Suleyman I Allakhverdiev et al. Proc Natl Acad Sci U S A. .

Abstract

In a previous study, we measured the redox potential of the primary electron acceptor pheophytin (Phe) a of photosystem (PS) II in the chlorophyll d-dominated cyanobacterium Acaryochloris marina and a chlorophyll a-containing cyanobacterium, Synechocystis. We obtained the midpoint redox potential (E(m)) values of -478 mV for A. marina and -536 mV for Synechocystis. In this study, we measured the redox potentials of the primary electron acceptor quinone molecule (Q(A)), i.e., E(m)(Q(A)/Q(A)(-)), of PS II and the energy difference between [P680·Phe a(-)·Q(A)] and [P680·Phe a·Q(A)(-)], i.e., ΔG(PhQ). The E(m)(Q(A)/Q(A)(-)) of A. marina was determined to be +64 mV without the Mn cluster and was estimated to be -66 to -86 mV with a Mn-depletion shift (130-150 mV), as observed with other organisms.

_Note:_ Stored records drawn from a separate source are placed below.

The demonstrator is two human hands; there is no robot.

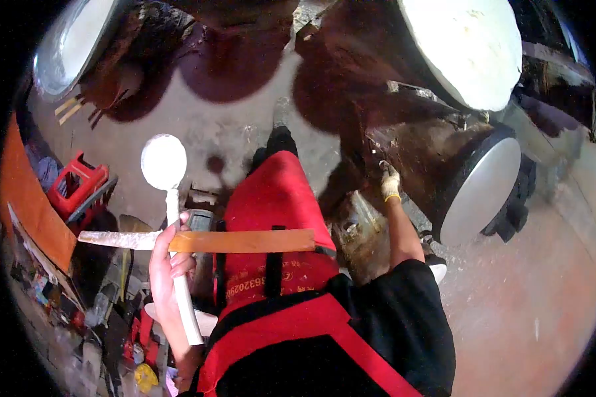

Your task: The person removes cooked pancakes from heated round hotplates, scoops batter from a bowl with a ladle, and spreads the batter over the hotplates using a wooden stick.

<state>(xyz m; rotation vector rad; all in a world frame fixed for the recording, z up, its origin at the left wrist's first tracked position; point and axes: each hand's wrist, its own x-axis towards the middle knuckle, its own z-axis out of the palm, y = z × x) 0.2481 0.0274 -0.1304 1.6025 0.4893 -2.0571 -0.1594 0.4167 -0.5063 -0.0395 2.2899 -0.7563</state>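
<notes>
My left hand (172,255) is bare and closed around two tools that cross each other. One is a white ladle-like tool (164,162) with a round end at the top and a pale handle running down past my wrist. The other is a flat strip (245,241), orange-brown on the right and coated white at its left end. My right hand (390,182), in a pale glove with a yellow cuff, reaches forward beside a dark rounded vessel (424,149). Its fingers are small and dim, and whatever they may hold cannot be made out.
A large white round surface (470,49) stands at the upper right, above a grey disc (480,192). Another round piece (73,43) is at the upper left. A red stool (79,182) and clutter lie left. A red apron (271,218) covers my lap.
</notes>
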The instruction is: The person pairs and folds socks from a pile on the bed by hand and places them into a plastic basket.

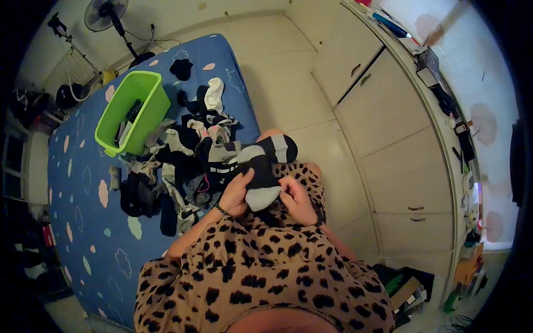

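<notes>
1. Holding a sock [261, 175] over the lap, just off the right edge of the bed [94, 233], the person has a hand on either side of it.
2. It lies between the fingers, its long axis running roughly away from the body, the pale end toward the person. The left hand [236, 194] is on its left side; the right hand [297, 202] is at its right side, close to that pale end.
3. The left thumb presses on the dark cloth, the other fingers curled and partly hidden. The right thumb and forefinger almost meet, pinching the edge; how firmly, I cannot tell.
4. It looks soft and flattened: blackish in the middle, light grey at the near end, with another grey patch at the far end. Whether it is one layer or two is unclear.
5. Just beyond, a striped sock [280, 149], black with a pale band, rests near the knee.
6. Along the bed's right edge spreads a mixed pile [180, 169], with a white sock [214, 95] at its far side.
7. A green bin [154, 117] stands left of the pile, toward the far edge, some dark and grey pieces inside.
8. Past the far edge stands a fan [105, 12].
</notes>
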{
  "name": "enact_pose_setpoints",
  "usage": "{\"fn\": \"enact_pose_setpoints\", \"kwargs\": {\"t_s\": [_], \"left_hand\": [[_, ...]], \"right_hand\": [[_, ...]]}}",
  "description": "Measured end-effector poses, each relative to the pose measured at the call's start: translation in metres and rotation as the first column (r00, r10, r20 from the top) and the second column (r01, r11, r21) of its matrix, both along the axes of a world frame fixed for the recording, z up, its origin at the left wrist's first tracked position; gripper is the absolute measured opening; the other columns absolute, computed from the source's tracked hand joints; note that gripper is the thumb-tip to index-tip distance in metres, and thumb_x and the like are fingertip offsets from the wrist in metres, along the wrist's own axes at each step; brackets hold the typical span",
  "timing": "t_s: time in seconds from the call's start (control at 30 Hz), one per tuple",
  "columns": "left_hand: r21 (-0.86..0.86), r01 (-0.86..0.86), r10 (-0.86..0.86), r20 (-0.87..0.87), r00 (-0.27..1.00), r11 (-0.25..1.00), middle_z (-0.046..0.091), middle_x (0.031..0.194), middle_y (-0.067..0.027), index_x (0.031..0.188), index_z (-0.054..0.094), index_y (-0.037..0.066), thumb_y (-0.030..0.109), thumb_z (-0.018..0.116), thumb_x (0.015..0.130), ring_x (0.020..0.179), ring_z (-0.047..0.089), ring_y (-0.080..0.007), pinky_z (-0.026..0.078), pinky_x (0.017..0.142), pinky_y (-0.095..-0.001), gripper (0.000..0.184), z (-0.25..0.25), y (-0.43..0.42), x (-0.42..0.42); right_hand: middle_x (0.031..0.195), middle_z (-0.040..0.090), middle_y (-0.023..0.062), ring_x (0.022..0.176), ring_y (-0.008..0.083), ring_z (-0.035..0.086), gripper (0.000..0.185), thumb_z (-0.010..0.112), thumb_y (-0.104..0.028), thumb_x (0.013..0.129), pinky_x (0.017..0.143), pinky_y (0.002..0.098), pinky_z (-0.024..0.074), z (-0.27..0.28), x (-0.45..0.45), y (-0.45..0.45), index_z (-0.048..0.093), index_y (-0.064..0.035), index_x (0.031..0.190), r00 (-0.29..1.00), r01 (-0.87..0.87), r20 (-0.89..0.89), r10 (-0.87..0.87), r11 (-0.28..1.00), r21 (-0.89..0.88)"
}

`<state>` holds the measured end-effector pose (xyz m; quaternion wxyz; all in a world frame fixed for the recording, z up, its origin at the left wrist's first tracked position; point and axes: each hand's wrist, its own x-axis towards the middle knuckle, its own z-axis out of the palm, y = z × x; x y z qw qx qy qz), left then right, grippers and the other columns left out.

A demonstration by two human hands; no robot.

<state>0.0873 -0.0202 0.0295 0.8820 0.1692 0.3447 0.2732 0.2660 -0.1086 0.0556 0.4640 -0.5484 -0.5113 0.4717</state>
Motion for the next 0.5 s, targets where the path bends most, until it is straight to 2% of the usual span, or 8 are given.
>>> {"fn": "enact_pose_setpoints", "kwargs": {"t_s": [0.03, 0.1, 0.17, 0.2, 0.27, 0.33, 0.43, 0.5], "left_hand": [[0.066, -0.06, 0.06, 0.002, 0.998, 0.996, 0.06, 0.12, -0.0095, 0.126, 0.049, 0.005, 0.033, 0.049, 0.098, 0.107, 0.061, -0.0259, 0.051, 0.091, -0.0426, 0.039, 0.006, 0.004, 0.003], [0.078, -0.133, 0.134, -0.009, 0.991, 0.988, 0.06, 0.119, -0.0108, 0.126, 0.047, 0.004, 0.033, 0.048, 0.099, 0.104, 0.062, -0.026, 0.053, 0.087, -0.0421, 0.041, 0.022, 0.002, 0.01], [0.083, -0.183, 0.187, -0.034, 0.982, 0.98, 0.061, 0.113, -0.0104, 0.12, 0.047, -0.001, 0.033, 0.049, 0.099, 0.096, 0.064, -0.0221, 0.054, 0.082, -0.0365, 0.04, 0.037, -0.002, 0.015], [0.096, -0.14, 0.155, -0.162, 0.975, 0.985, 0.06, 0.113, -0.0099, 0.125, 0.043, -0.001, 0.033, 0.049, 0.099, 0.099, 0.063, -0.0217, 0.054, 0.084, -0.0365, 0.043, 0.069, -0.006, 0.016], [0.188, -0.118, 0.146, -0.14, 0.979, 0.975, 0.06, 0.113, -0.0098, 0.125, 0.045, 0.0, 0.032, 0.048, 0.099, 0.1, 0.062, -0.0204, 0.053, 0.085, -0.0349, 0.042, 0.061, -0.007, 0.015], [0.272, -0.095, 0.132, -0.122, 0.984, 0.958, 0.06, 0.113, -0.0098, 0.124, 0.046, 0.0, 0.032, 0.048, 0.099, 0.102, 0.061, -0.0191, 0.051, 0.085, -0.0333, 0.041, 0.045, -0.009, 0.013], [0.389, 0.009, 0.025, -0.082, 0.996, 0.921, 0.06, 0.115, -0.0105, 0.124, 0.049, -0.001, 0.03, 0.047, 0.099, 0.104, 0.059, -0.0186, 0.048, 0.088, -0.0311, 0.04, 0.008, -0.01, 0.008], [0.596, 0.126, -0.047, -0.147, 0.988, 0.793, 0.06, 0.117, -0.0109, 0.125, 0.049, -0.002, 0.026, 0.045, 0.099, 0.107, 0.057, -0.0195, 0.044, 0.092, -0.0312, 0.039, -0.008, -0.007, 0.005]], "right_hand": [[0.089, 0.044, 0.0082, 0.083, 0.0196, 0.044, 0.011, 0.044, 0.004, 0.083, 0.085, 0.0296, 0.0374, 0.013, 0.001, -0.002, 0.038, -0.0026, 0.089, 1.0, 0.004, 0.002, -0.004, 1.0, 0.006], [0.088, 0.041, 0.0118, 0.081, 0.0218, 0.042, 0.016, 0.048, 0.003, 0.081, 0.082, 0.0293, 0.0367, 0.03, 0.007, -0.007, 0.035, -0.0023, 0.087, 0.981, 0.051, 0.177, -0.074, 0.99, 0.132], [0.087, 0.04, 0.0141, 0.082, 0.0236, 0.044, 0.017, 0.051, 0.002, 0.079, 0.083, 0.0305, 0.038, 0.031, 0.01, -0.009, 0.035, -0.0019, 0.086, 0.953, 0.034, 0.292, -0.08, 0.986, 0.161], [0.089, 0.042, 0.0124, 0.083, 0.0211, 0.045, 0.014, 0.05, 0.001, 0.082, 0.083, 0.0302, 0.0386, 0.033, 0.01, -0.009, 0.038, -0.0013, 0.088, 0.935, -0.032, 0.35, -0.054, 0.971, 0.236], [0.092, 0.045, 0.0107, 0.085, 0.0185, 0.045, 0.01, 0.049, 0.0, 0.084, 0.083, 0.0299, 0.0393, 0.038, 0.012, -0.007, 0.041, -0.0006, 0.091, 0.911, -0.1, 0.41, -0.038, 0.946, 0.308], [0.103, 0.051, 0.0061, 0.09, 0.0124, 0.047, 0.015, 0.049, -0.004, 0.091, 0.084, 0.0281, 0.0407, 0.044, 0.015, -0.003, 0.049, 0.0009, 0.105, 0.987, 0.067, -0.147, -0.06, 0.997, 0.045], [0.107, 0.058, 0.007, 0.098, 0.015, 0.054, 0.024, 0.052, -0.011, 0.094, 0.087, 0.028, 0.0445, 0.038, 0.011, 0.008, 0.051, 0.0033, 0.113, 0.995, 0.061, -0.078, -0.064, 0.997, -0.044], [0.107, 0.061, 0.0089, 0.096, 0.0167, 0.056, 0.028, 0.057, -0.013, 0.093, 0.085, 0.0295, 0.0462, 0.038, 0.001, 0.017, 0.051, 0.004, 0.114, 0.995, 0.022, -0.1, -0.029, 0.997, -0.068]]}}
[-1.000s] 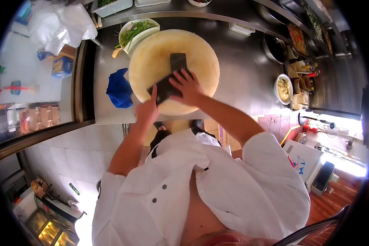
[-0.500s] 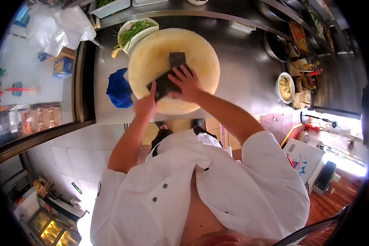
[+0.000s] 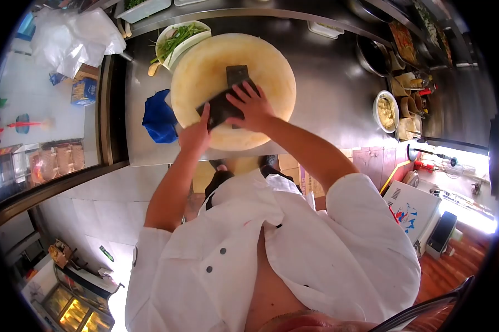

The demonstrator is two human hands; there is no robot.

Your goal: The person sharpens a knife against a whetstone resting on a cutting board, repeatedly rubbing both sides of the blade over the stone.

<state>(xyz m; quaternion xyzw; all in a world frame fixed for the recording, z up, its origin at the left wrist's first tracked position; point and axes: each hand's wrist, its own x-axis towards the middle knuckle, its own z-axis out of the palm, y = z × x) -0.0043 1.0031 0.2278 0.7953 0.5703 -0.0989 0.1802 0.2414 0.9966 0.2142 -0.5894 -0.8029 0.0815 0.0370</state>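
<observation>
On the round wooden chopping block (image 3: pixel 205 61), a dark rectangular whetstone (image 3: pixel 237 73) lies partly covered by the wide dark blade of a cleaver (image 3: pixel 219 109). My left hand (image 3: pixel 195 135) is closed at the cleaver's near left end, the thumb stretched along the blade; the handle is hidden in the grip. My right hand (image 3: pixel 253 109) rests on top of the blade with its fingers spread flat. The cleaver lies at a slant across the stone, whose middle is hidden under it.
A blue cloth (image 3: pixel 160 117) lies left of the block. Behind it stands a white bowl of green vegetables (image 3: pixel 178 40). Farther right on the steel counter (image 3: pixel 330 94) are a white bowl of pale food (image 3: pixel 386 112) and a dark pan (image 3: pixel 371 55). A shelf runs along the back.
The whole view has shifted slightly. Both hands and the cleaver stay almost in the same place on the block, and a sliver of the whetstone's near end now shows below the blade.
</observation>
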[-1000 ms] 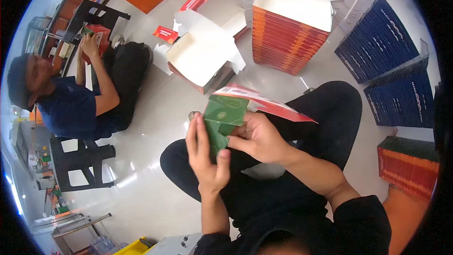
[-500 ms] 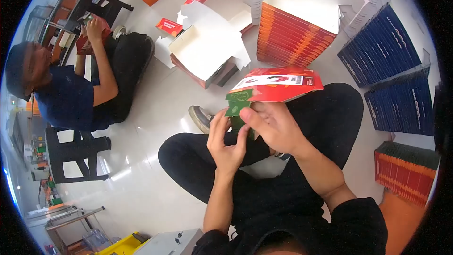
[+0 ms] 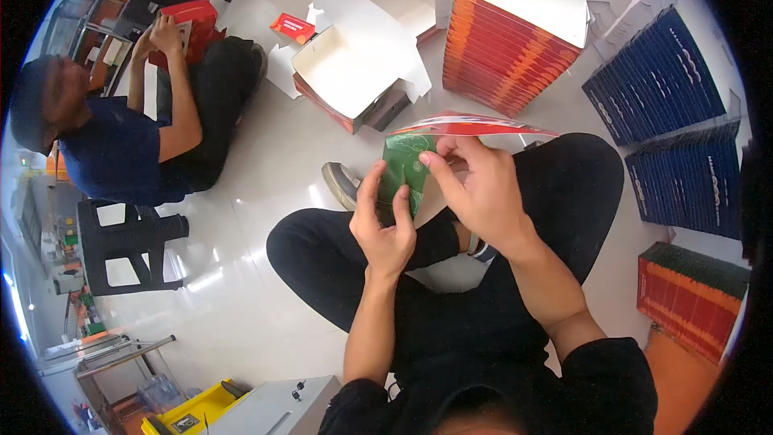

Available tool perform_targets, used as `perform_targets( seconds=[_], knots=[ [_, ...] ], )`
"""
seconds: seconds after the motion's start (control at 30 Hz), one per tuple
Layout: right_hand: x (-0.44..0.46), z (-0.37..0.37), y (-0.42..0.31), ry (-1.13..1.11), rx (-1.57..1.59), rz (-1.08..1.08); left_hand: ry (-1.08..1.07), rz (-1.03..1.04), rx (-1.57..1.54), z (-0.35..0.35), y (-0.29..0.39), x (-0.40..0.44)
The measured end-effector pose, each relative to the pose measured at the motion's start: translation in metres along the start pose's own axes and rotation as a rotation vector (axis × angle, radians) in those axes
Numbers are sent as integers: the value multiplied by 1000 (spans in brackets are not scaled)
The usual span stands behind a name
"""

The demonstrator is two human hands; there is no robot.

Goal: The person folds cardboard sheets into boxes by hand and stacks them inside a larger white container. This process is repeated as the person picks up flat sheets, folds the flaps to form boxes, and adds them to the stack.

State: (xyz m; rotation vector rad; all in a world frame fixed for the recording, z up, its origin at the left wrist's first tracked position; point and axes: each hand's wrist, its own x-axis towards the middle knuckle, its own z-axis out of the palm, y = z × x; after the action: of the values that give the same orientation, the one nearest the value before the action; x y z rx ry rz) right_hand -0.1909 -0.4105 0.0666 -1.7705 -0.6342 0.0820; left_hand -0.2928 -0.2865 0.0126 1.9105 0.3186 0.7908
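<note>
In front of my lap I hold a partly folded cardboard box (image 3: pixel 406 163), with a green end panel facing me and a red panel seen nearly edge-on at the top. My left hand (image 3: pixel 385 229) grips the green panel's lower left side between fingers and thumb. At the panel's right edge, my right hand (image 3: pixel 479 193) pinches the box, thumb on the green face and fingers behind the red panel. Some of those fingers are hidden by the card.
Open white-lined boxes (image 3: pixel 342 72) lie ahead on the floor. Beside them rises a red-orange stack (image 3: pixel 507 52). Dark blue stacks (image 3: pixel 656 80) and a red-green stack (image 3: pixel 691 302) stand at right. Another person (image 3: pixel 113 145) sits at left holding a red box, near a black stool (image 3: pixel 133 246).
The box has tipped so its red face, broad before, is now nearly edge-on, and more green panel shows. My right hand has risen slightly. The other person's red box has turned upright.
</note>
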Motion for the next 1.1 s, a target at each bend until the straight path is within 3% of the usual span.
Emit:
perform_targets(
  seconds=[0.17, 0.23, 0.53, 0.63, 0.8, 0.9, 0.97, 1.0, 1.03, 1.1],
  knots=[
    [7, -11, 3, -6, 50, -47, 58, 97, 168, -2, 11, 5],
    [6, -12, 3, 23, -106, -211, 79, 101, 206, -3, 18, 5],
    [0, 4, 5, -6, 186, -2, 181, 55, 292, 6, 29, 1],
    [-5, 9, 0, 14, -1, -173, 227, 51, 309, 12, 32, -1],
    [-5, 1, 5, -35, 68, -100, 207, 58, 299, 12, 38, 2],
    [-10, 4, 2, -83, 103, -40, 227, 35, 175, 17, 33, -2],
    [-6, 2, -10, -69, 169, -59, 256, -172, -214, 19, 31, -4],
    [-1, -6, -18, -142, 190, -79, 255, -200, -266, 14, 38, 1],
    [7, -17, -24, -31, -26, -345, 276, -233, -309, 6, 35, 5],
    [9, -39, -27, 88, -77, -240, 384, -335, -380, -18, 22, 3]
  ],
)
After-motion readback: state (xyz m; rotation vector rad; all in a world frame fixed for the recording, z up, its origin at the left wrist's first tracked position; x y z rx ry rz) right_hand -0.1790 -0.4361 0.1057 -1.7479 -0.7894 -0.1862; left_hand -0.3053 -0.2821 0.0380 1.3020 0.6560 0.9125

The E(m)(Phe a/Phe a(-)) in Synechocystis was measured to be -525 mV with the Mn cluster, which is consistent with our previous report. The Mn-depleted downshift of the potential was measured to be approximately -77 mV in Synechocystis, and this value was applied to A. marina (-478 mV); the E(m)(Phe a/Phe a(-)) was estimated to be approximately -401 mV. These values gave rise to a ΔG(PhQ) of -325 mV for A. marina and -383 mV for Synechocystis. In the two cyanobacteria, the energetics in PS II were conserved, even though the potentials of Q(A)(-) and Phe a(-) were relatively shifted depending on the special pair, indicating a common strategy for electron transfer in oxygenic photosynthetic organisms.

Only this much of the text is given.